Excerpts from a dataset
—————
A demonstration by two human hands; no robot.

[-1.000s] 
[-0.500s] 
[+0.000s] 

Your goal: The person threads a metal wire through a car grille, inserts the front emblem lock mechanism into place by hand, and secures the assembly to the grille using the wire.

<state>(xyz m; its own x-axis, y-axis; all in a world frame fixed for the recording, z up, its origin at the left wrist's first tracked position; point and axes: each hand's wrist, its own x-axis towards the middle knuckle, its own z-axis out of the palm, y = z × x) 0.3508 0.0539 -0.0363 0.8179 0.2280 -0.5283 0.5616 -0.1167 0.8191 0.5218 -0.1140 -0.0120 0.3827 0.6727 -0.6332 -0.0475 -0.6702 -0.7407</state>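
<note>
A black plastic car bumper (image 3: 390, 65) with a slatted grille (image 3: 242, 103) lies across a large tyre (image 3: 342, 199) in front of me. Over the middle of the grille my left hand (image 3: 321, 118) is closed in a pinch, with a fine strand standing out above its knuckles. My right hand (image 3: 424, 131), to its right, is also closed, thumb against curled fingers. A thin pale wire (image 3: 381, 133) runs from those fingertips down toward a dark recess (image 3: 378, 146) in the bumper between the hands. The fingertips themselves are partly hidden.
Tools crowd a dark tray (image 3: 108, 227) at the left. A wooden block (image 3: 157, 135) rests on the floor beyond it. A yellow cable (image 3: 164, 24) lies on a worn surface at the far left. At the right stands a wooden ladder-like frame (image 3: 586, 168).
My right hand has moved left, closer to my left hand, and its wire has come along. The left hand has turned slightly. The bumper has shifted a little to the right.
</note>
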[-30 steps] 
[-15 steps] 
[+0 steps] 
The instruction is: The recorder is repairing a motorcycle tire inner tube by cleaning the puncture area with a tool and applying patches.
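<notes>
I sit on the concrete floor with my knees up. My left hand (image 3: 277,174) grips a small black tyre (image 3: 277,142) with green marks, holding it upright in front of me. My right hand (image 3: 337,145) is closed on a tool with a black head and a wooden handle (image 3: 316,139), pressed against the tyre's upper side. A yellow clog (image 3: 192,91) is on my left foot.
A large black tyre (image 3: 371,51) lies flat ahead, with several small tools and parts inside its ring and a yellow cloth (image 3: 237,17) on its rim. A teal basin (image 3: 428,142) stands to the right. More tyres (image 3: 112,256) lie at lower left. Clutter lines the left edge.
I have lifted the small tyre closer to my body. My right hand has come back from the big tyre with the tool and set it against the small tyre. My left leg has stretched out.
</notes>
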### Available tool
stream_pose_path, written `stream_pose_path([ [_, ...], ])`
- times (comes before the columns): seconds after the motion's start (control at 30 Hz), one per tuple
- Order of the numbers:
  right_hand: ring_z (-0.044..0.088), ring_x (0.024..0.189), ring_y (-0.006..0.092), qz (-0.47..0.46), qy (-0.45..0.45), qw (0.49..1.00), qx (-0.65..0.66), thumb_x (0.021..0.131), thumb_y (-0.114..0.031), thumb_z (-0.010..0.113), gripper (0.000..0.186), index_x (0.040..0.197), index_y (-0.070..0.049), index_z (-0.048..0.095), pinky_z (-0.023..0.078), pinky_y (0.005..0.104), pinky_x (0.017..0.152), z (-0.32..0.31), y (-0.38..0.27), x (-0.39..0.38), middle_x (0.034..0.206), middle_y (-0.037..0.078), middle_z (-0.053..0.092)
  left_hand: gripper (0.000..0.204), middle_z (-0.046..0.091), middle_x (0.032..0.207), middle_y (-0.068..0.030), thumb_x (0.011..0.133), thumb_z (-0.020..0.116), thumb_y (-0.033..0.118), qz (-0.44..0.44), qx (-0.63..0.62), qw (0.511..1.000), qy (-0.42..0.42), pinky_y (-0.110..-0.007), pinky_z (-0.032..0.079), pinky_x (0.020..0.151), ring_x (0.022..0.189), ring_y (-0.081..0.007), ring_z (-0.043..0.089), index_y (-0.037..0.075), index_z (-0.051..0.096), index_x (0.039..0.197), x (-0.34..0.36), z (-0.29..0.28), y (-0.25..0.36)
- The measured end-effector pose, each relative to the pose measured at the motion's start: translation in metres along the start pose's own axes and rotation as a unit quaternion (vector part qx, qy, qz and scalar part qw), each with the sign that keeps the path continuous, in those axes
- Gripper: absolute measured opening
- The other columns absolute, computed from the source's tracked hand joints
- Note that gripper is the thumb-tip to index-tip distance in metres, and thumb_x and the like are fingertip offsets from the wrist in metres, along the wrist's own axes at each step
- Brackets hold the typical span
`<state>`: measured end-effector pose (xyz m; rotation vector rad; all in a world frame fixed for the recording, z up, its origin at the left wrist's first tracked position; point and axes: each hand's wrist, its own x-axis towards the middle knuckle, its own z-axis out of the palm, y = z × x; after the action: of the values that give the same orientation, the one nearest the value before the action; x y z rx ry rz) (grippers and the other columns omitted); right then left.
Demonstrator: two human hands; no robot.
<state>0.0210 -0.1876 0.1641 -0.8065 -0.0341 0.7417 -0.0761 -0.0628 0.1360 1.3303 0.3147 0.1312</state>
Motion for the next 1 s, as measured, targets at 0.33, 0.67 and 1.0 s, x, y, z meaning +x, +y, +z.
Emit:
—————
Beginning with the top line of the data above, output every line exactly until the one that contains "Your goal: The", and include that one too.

A demonstration by two human hands; no robot.

[-1.000s] 
[-0.500s] 
[+0.000s] 

Your goal: The person threads a metal wire through a car grille, inserts the front emblem lock mechanism into place by hand, and secures the assembly to the grille using the wire.

No additional output will be produced.